| PROBLEM TO WORK ON |
The full listing, copied exactly, is the required output.

(SUPPLIED DATA)

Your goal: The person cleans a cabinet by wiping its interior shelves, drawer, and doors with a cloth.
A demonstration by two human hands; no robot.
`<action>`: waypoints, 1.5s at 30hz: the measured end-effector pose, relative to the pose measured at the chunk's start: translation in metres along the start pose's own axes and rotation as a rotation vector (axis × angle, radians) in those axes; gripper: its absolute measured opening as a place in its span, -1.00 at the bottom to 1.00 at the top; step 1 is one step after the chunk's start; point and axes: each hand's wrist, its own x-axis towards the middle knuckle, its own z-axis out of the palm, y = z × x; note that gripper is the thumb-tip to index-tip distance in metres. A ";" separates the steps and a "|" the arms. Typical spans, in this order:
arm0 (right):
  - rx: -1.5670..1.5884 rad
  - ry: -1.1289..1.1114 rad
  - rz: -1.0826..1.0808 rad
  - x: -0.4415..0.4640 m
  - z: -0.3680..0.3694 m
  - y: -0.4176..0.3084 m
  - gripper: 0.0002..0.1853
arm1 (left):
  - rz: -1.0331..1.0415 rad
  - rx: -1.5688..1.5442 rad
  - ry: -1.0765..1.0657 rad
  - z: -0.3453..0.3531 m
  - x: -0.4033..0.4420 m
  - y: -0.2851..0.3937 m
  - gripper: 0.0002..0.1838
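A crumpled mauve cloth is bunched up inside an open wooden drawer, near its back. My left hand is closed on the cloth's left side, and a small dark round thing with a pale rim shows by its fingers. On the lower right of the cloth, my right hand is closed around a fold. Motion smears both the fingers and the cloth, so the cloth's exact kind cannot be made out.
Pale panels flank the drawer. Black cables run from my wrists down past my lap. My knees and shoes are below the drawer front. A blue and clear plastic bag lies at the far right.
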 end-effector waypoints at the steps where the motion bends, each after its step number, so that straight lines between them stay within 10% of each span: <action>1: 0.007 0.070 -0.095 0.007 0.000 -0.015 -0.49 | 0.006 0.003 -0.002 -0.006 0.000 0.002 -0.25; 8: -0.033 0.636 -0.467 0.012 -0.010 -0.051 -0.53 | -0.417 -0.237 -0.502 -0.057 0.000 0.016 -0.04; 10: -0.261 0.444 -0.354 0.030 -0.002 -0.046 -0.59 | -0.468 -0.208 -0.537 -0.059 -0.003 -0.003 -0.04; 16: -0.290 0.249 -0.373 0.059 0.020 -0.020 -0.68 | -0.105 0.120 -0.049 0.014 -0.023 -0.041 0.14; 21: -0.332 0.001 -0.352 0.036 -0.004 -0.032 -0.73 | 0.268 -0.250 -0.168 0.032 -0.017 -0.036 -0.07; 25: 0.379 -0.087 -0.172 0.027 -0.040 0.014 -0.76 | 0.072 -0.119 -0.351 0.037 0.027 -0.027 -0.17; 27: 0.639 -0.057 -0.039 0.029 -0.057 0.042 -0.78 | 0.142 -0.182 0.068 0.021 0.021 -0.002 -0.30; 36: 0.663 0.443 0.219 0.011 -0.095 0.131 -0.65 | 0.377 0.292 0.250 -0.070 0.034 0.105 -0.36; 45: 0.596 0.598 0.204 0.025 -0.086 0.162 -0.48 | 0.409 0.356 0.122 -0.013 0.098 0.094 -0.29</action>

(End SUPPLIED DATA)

| SOLUTION |
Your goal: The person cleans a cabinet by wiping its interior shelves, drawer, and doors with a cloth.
A demonstration by two human hands; no robot.
`<action>`: waypoints, 1.5s at 30hz: the measured end-effector pose, relative to the pose measured at the chunk's start: translation in metres along the start pose's own axes and rotation as a rotation vector (axis × angle, radians) in those axes; gripper: its absolute measured opening as a place in its span, -1.00 at the bottom to 1.00 at the top; step 1 is one step after the chunk's start; point and axes: each hand's wrist, its own x-axis towards the middle knuckle, its own z-axis out of the palm, y = z × x; note that gripper is the thumb-tip to index-tip distance in metres. A ";" separates the steps and a "|" the arms. Typical spans, in this order:
arm0 (right):
  - rx: -1.5670..1.5884 rad
  - ry: -1.1289..1.1114 rad
  - rz: -1.0826..1.0808 rad
  - x: -0.4415..0.4640 m
  - z: -0.3680..0.3694 m
  - y: -0.4176..0.3084 m
  - gripper: 0.0002..0.1853
arm1 (left):
  - rz: -1.0331..1.0415 rad
  - rx: -1.5688..1.5442 rad
  - ry: -1.0765..1.0657 rad
  - z: -0.3453..0.3531 m
  - x: -0.4033..0.4420 m
  - y: -0.2851..0.3937 m
  - gripper: 0.0002..0.1838
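A crumpled mauve cloth is bunched up inside an open wooden drawer, near its back. My left hand is closed on the cloth's left side, and a small dark round thing with a pale rim shows by its fingers. On the lower right of the cloth, my right hand is closed around a fold. Motion smears both the fingers and the cloth, so the cloth's exact kind cannot be made out.
Pale panels flank the drawer. Black cables run from my wrists down past my lap. My knees and shoes are below the drawer front. A blue and clear plastic bag lies at the far right.
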 end-effector waypoints at the steps where the motion bends, each after its step number, so that straight lines between them stay within 10% of each span: <action>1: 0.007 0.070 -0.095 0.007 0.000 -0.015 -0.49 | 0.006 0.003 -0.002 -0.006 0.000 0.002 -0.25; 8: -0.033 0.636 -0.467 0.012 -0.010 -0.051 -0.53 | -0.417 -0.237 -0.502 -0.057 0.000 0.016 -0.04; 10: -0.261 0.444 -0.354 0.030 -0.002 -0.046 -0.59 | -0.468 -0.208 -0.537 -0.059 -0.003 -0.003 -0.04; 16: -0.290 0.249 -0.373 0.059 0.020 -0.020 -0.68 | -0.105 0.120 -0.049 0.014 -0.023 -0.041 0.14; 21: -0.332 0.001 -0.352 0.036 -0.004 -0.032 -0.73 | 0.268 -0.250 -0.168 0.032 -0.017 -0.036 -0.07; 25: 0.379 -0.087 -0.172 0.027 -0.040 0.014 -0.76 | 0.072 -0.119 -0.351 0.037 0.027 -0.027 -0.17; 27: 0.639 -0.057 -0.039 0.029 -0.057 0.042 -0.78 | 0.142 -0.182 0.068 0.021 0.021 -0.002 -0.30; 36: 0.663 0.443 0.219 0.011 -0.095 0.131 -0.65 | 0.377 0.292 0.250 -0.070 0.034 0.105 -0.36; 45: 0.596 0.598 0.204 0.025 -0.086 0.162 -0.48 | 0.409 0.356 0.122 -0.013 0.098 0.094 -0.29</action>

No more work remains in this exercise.